Afrika açılım stratejisi çerçevesinde, 140 işadamı ile Kongo ve Kamerun gezisine çıkan Cumhurbaşkanı Abdullah Gül, "Çankaya'daki üçlü zirve, darbe planı iddiaları, anayasa değişikliği, yargı reformu, Ermenistan'la imzalanan protokollerin geleceği" konusundaki soruları yanıtladı.
OLAĞANÜSTÜLÜK LEHTE DEĞİL
Üçlü Zirve'de hava nasıl esti? Bond çantalar açıldı mı?
- Öyle çok olağanüstü değil bu işler bizim açımızdan. Bir gün önce de toplayabilirdim. Olağanüstülük Türkiye'nin lehine, çıkarına değil... Gayet güzel bir değerlendirme oldu. Herkes nasıl gördüğünü söyledi. Başbakan, Genelkurmay Başkanı... Ben, tavsiyelerimi yaptım. Özellikle olağanüstülük vermek istemedim.
Liderlerin zirveye ilişkin eleştirileri oldu mu?
- Hepsi çok memnundu. "Çok iyi yaptınız" dedi.
Ergenekon, Balyoz gibi davalar var. Hadisenin kendisini olağanüstü buluyor musunuz?
- Bunlara savcılar, mahkemeler, mevcut hukuk bakıyor. Bu mahkemeler, eski DGM'lerdir beyler. DGM'ler benim başbakanlığım döneminde değiştirilirken açın bakın o gün kim, ne demiş? Bunlar, özel yetkili savcılar, mahkemeler. Bu savcıların özel yetkileri var. Bu tip konuları didik didik edecekler. Büyük kurumların içerisinde yanlış yapanlar olabilir. Her kurum yanlış yapanları ayıracak. Alacak kenara koyacak, o kadar. Genelkurmay Başkanı da açık söylemiş. Balyoz ciddi gerçekten. Bir hukuk devletinde olabilecek şeyler değil bunlar.
"Türkiye yeni anayasa şansını kaçırdı" mealinde açıklamanız oldu...
- Öyle bir şey demedim. Farklı yorumlandı. Kimse bu Meclis'i küçültemez, önemsiz göremez.
Yargı reformu ve anayasa değişikliği konusunda liderlerin değerlendirmesi nasıldı?
- Sayın Deniz Baykal bana karşı olduğunu söyledi. Anayasa konusunda da öyle.
REFERANDUM VE TANSİYON
Referandumsuz anayasa değişikliği olabilir mi?
- Bilmiyorum.

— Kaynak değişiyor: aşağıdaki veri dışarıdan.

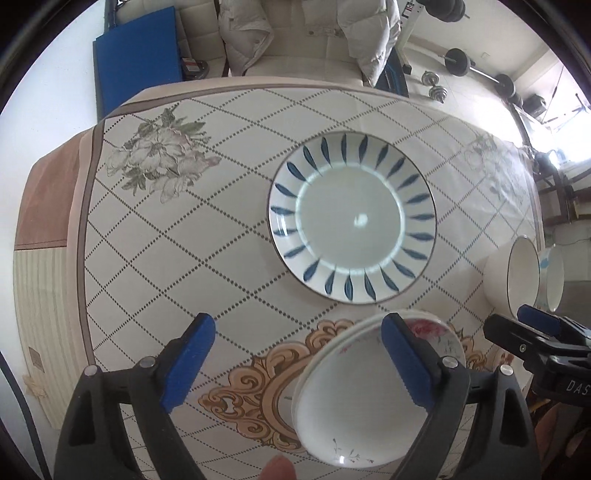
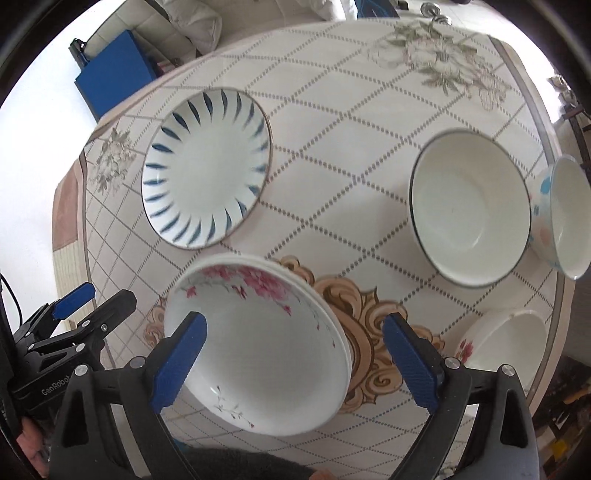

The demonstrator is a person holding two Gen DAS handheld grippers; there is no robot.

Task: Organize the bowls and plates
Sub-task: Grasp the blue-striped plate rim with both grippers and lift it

Parti başkanları bana katılmayacaklarını, kategorik olarak karşı olduklarını söylediler.
Referandum dolayısıyla tansiyonun yükselmesini bekliyor musunuz?
- Hayır, hayır... Uçaktaki heyecanı görün. Türkiye'de herkes işinde gücünde. Standartlar yükselmeye devam edecek. Bunu herkes kabullenmek zorunda.
Kürt, Kıbrıs ve Ermeni... Üç açılımda da kilitlenmeye girildi. Sonu nereye gider?
- Parlamentoların bu işlere karışmaları tarihe saygısızlıktır. Dışişleri Bakanı olarak ABD'ye gitmiştim. Yine böyle tartışmalıydı. Bir bayan kongre üyesi, 'Mr. Gül niye kendini yoruyorsun? Bunu kabul edin gidin. Türkiye'ye dönünce siz de 'Amerikalılar, Kızılderililer'i yok ettiler' diye karar geçirirsiniz, bu iş biter' dedi. Yaklaşımları böyle. Bu tip motivasyonlarla oylandığı için itibarı yok.
Büyükelçileri çekerek ne söylüyoruz?
- Bu işler restleşme değil. Başkan Obama Ankara'ya geldiğinde konuştuk. İddia eden varsa kurulur tarih komisyonları, arşivlerimizi sonuna kadar açarız, başkaları açar, Tarih komisyonu büyük bir meydan okumadır aslında. Bazı ülkeler, kendilerine arkadaş aramak istiyorlar. Türkiye'ye o yüzden yükleniyorlar.
Ermenistan'la yapılan protokollerin Meclis'teki geleceğini nasıl görüyorsunuz?
- Her şeyin bir zamanı var.
Süreci ileriye götürmek için ne yapılabilir?
- Bazı konular biraz sessiz çalışılır, zorluklar nasıl aşılır bunlara bakılır, hiçbir şey ölmüş değil.